The lack of baseline knee pain data is a limitation to this study. It is unfortunate that these data were not collected at the baseline visit; however, we are fortunate to have these data available from Y3 onward so comparisons with the earlier followup visits can be made. The presence and duration of knee pain is available; unfortunately, we do not have any measurement of knee pain severity, which would have been a useful variable to include in our analysis.
Genetics or OA family history and previous knee injury are other potential confounder variables that may lead to knee pain. Unfortunately, we do not have these validated confounders for this cohort at this time, which limits our analysis.
The women in the Chingford study are a well-described, predominantly white cohort who are representative of the general UK female population in terms of height, weight, and rates of hysterectomy, but with a lower percentage of current smokers (7, 44). Due to the original study design, the results of this study are restricted to white women, thereby limiting generalizability to other types of populations.
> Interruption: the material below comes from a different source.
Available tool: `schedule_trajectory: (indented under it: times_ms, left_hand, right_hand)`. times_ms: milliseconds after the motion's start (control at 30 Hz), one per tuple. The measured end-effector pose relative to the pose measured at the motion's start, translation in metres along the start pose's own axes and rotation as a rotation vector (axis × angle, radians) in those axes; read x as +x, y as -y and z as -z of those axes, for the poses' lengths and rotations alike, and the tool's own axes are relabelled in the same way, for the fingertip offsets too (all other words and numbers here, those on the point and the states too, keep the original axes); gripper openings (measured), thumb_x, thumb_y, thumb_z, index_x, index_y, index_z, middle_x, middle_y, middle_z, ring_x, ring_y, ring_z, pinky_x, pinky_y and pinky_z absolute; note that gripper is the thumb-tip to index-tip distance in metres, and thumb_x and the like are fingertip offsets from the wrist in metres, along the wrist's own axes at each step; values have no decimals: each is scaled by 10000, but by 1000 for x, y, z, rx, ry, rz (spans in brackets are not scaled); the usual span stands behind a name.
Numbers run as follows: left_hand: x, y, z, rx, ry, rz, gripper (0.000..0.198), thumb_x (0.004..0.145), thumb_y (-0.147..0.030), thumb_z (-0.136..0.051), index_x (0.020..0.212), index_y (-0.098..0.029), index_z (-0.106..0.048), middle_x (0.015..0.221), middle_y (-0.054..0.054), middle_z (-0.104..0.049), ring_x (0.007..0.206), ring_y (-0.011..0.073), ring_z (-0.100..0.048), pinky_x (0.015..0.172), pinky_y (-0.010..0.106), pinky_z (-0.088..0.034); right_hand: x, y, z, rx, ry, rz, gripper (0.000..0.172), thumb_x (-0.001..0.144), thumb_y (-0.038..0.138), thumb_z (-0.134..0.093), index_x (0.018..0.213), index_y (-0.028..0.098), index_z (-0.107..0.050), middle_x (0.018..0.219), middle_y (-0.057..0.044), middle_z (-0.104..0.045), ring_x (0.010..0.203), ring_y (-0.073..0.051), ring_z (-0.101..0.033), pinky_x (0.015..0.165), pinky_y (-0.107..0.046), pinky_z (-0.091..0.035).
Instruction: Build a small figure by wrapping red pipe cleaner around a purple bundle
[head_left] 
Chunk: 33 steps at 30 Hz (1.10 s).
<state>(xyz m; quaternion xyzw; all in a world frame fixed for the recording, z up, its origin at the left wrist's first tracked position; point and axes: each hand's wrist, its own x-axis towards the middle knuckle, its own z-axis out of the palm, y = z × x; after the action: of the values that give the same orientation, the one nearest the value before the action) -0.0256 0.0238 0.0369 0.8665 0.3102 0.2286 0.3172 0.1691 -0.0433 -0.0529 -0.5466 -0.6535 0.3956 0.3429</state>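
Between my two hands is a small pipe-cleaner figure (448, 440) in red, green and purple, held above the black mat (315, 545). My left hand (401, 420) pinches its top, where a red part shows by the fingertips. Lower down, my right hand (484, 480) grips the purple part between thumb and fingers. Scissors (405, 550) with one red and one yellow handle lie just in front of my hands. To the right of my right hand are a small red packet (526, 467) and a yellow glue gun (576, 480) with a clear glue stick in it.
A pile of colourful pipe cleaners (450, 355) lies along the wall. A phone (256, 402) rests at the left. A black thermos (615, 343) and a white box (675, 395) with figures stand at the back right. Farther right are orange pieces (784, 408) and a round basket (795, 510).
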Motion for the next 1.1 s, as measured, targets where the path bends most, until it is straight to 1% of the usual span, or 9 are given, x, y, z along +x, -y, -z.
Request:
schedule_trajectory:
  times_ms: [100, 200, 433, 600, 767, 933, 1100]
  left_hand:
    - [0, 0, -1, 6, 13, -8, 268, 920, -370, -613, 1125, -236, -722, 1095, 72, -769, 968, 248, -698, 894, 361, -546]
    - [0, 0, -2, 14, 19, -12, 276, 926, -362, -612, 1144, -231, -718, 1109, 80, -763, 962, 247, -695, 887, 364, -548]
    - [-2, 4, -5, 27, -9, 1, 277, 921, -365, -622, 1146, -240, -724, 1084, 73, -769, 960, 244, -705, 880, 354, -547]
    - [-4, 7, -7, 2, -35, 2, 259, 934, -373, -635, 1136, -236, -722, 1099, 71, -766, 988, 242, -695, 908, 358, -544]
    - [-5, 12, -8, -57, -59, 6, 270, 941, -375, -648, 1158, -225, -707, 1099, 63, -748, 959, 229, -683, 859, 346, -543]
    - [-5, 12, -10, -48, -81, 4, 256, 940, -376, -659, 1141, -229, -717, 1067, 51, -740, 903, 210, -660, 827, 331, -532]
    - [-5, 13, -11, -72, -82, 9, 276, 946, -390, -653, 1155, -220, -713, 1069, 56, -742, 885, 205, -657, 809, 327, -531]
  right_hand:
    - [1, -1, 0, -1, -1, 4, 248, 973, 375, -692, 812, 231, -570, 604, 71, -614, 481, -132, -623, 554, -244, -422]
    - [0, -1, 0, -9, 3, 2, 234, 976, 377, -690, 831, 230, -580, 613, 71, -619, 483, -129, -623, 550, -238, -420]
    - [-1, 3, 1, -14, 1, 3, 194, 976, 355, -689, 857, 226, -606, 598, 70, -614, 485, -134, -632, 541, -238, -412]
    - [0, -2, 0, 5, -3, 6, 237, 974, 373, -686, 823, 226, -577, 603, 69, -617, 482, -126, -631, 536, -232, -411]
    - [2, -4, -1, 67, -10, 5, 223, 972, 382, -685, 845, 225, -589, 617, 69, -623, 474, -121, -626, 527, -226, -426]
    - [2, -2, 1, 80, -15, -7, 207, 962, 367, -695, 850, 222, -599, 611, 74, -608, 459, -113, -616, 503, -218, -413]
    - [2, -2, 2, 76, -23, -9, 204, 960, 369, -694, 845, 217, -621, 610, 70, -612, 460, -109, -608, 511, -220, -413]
Subjects lost to followup are a major limitation of all long-term cohort studies, and the Chingford study is no exception. Unfortunately, the 41% (409 out of 1,003 women) dropout rate is an unavoidable limitation; however, to have 594 women out of the original 1,003 still attending after 15 years is an excellent attendance rate considering the 15-year age increase. The fact that the same study coordinator who started on this project continues to work with these women is a real strength in terms of maintaining excellent rapport and attendance rates.
In conclusion, this study examines the longitudinal relationship between BMI and knee pain in women over a 14-year period, showing that a higher BMI predicts knee pain at Y15. This association is greater with bilateral over unilateral knee pain, suggesting alternative pathologic mechanisms may exist. Longitudinal BMI patterns are described and show that BMI, irrespective of the time point and RKOA status over 14 years, predicts knee pain at Y15. This may have significant implications for weight management interventions in decreasing the population burden of knee pain.